Brief: The whole listing is to be restated, character for character.

>>>

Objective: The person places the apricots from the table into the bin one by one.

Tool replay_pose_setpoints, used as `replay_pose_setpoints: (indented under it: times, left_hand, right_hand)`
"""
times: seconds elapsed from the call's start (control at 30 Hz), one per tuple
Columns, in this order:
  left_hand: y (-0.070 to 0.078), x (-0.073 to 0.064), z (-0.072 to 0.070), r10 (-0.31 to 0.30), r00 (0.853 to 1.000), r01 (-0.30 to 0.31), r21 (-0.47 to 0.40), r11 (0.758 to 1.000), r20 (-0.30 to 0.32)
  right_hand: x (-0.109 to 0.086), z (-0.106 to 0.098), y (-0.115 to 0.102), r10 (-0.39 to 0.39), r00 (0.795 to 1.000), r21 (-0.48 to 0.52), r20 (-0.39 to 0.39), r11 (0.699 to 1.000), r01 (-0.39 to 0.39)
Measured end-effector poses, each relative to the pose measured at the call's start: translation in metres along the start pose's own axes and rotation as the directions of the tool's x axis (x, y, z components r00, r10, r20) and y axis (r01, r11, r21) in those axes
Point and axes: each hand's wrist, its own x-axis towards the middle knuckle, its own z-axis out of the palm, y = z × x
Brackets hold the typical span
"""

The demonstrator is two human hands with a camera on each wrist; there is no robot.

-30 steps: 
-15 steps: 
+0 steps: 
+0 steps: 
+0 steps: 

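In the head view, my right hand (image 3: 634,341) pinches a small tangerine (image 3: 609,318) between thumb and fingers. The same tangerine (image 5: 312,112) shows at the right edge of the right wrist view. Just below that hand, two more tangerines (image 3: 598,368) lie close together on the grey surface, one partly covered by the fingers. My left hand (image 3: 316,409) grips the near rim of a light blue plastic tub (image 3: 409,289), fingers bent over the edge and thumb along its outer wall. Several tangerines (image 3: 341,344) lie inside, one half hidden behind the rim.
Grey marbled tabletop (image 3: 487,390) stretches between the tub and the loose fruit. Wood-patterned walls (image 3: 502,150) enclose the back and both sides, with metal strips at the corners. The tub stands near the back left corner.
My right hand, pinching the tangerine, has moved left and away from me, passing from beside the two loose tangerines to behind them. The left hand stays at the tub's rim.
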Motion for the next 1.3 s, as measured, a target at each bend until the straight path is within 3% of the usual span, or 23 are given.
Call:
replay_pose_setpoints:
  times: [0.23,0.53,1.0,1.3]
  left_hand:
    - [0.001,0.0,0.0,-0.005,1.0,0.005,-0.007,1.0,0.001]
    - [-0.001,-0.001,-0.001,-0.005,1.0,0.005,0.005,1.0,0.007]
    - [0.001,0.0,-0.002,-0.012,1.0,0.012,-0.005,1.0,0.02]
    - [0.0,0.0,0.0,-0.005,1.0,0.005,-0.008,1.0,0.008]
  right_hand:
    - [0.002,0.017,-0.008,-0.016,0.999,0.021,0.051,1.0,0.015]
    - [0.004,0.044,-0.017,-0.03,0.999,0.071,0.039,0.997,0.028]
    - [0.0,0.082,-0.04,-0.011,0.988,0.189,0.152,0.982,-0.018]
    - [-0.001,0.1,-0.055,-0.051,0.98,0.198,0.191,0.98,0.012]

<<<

Task solution:
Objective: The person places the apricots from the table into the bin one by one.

Tool replay_pose_setpoints, used as `replay_pose_setpoints: (indented under it: times, left_hand, right_hand)`
"""
times: seconds elapsed from the call's start (control at 30 Hz), one per tuple
Columns, in this order:
  left_hand: y (-0.070 to 0.078), x (-0.073 to 0.064), z (-0.072 to 0.070), r10 (-0.31 to 0.30), r00 (0.853 to 1.000), r01 (-0.30 to 0.31), r21 (-0.47 to 0.40), r11 (0.758 to 1.000), r20 (-0.30 to 0.32)
  right_hand: x (-0.109 to 0.086), z (-0.106 to 0.098), y (-0.115 to 0.102), r10 (-0.39 to 0.39), r00 (0.795 to 1.000), r21 (-0.48 to 0.52), r20 (-0.39 to 0.39), r11 (0.699 to 1.000), r01 (-0.39 to 0.39)
Measured end-effector poses, each relative to the pose measured at the call's start: translation in metres along the start pose's own axes and rotation as the directions of the tool's x axis (x, y, z components r00, r10, r20) and y axis (r01, r11, r21) in those axes
Point and axes: each hand's wrist, its own x-axis towards the middle knuckle, its own z-axis out of the palm, y = z × x
Brackets hold the typical span
"""

The demonstrator is two human hands with a camera on each wrist; there is no robot.

-30 steps: 
-15 steps: 
+0 steps: 
+0 steps: 
+0 steps: 

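In the head view, my right hand (image 3: 634,341) pinches a small tangerine (image 3: 609,318) between thumb and fingers. The same tangerine (image 5: 312,112) shows at the right edge of the right wrist view. Just below that hand, two more tangerines (image 3: 598,368) lie close together on the grey surface, one partly covered by the fingers. My left hand (image 3: 316,409) grips the near rim of a light blue plastic tub (image 3: 409,289), fingers bent over the edge and thumb along its outer wall. Several tangerines (image 3: 341,344) lie inside, one half hidden behind the rim.
Grey marbled tabletop (image 3: 487,390) stretches between the tub and the loose fruit. Wood-patterned walls (image 3: 502,150) enclose the back and both sides, with metal strips at the corners. The tub stands near the back left corner.
My right hand, pinching the tangerine, has moved left and away from me, passing from beside the two loose tangerines to behind them. The left hand stays at the tub's rim.
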Motion for the next 1.3 s, as measured, a target at each bend until the straight path is within 3% of the usual span, or 23 are given.
Call:
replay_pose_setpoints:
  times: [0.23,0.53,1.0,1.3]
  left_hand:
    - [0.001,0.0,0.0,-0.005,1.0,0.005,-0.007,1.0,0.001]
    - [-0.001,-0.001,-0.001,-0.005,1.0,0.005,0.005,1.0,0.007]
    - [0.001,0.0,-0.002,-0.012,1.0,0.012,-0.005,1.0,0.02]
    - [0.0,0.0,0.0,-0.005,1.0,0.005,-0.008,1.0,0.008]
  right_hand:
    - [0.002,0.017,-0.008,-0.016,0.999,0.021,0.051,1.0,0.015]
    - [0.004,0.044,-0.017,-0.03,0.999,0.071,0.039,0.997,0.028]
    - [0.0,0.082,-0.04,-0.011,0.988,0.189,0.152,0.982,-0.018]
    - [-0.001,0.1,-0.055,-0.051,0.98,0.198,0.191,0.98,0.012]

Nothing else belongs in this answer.